Using North Carolina birth records from 2003–2015, Slawsky et al. analysed seven birth defect groups (central nervous, cardiovascular, orofacial, digestive, external, urinary and chromosomal) and 30 distinct phenotypes under the groups . The study found significant associations (all adjusted for gestational parent age, smoking and diabetes status, prenatal care, race/ethnicity, socioeconomic status (SES) and environmental covariates) between any brownfield site within 2,000 m and cardiovascular (OR: 1.07; 95% CI: 1.02,1.13) and external defect group (OR: 1.17; 95% CI: 1.01,1.35). Individual phenotypes were mostly null, except for positive associations observed with atrial septal defect (OR: 1.08; 95% CI: 1.01,1.16) and ventricular septal defect (OR: 1.15; 95% CI: 1.03,1.28), and an inverse association with gastroschisis (OR: 0.74; 95% CI: 0.58,0.94). For the multi-band brownfield exposure, high brownfield exposure (more than six sites within a 2,000 m buffer) showed significant associations with cardiovascular (OR: 1.25; 95% CI: 1.13,1.39) and urinary group (OR: 1.19; 95% CI: 1.02,1.38), compared to no brownfield sites within 2,000 m. Most individual defects showed null associations.

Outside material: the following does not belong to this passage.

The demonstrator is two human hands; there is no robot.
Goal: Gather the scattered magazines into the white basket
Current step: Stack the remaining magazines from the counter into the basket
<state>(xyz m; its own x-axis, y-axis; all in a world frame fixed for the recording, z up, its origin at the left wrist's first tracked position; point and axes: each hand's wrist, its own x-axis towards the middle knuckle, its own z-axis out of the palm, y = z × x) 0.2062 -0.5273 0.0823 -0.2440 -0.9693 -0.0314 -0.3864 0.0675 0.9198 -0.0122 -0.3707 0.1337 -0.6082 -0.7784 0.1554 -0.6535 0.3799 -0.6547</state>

Lodge et al. assessed the relationship between residential proximity to brownfield land and three biomarkers: sjTRECs (a marker of naive T-cell production and ageing of the thymus; fresh thymocyte cell-suspensions were analysed by flow cytometry using anti-CD4 FITC and anti-CD8 PE monoclonal antibodies ) and two markers of systematic inflammation, C-reactive protein (CRP) and interleukin-6 (IL-6) . The study used the longitudinal observational cohort Detroit Neighbourhood Health Study. They reported a positive association between proximity to brownfield land (≤ 200 m) and a one-unit decrease in sjTRECs per million whole blood cells in adults (≥ 18 years), suggestive of accelerated immune ageing: 0.30 (95% CI: 0.59,0.02, p = 0.04; adjusted for age, gender, race, BMI, smoking status and SES). Decreased T-cell production associated with brownfield proximity may be caused by toxicant exposure in brownfield land, or may serve as a marker of other unresolved neighbourhood stressors that were not considered in the study [20,26].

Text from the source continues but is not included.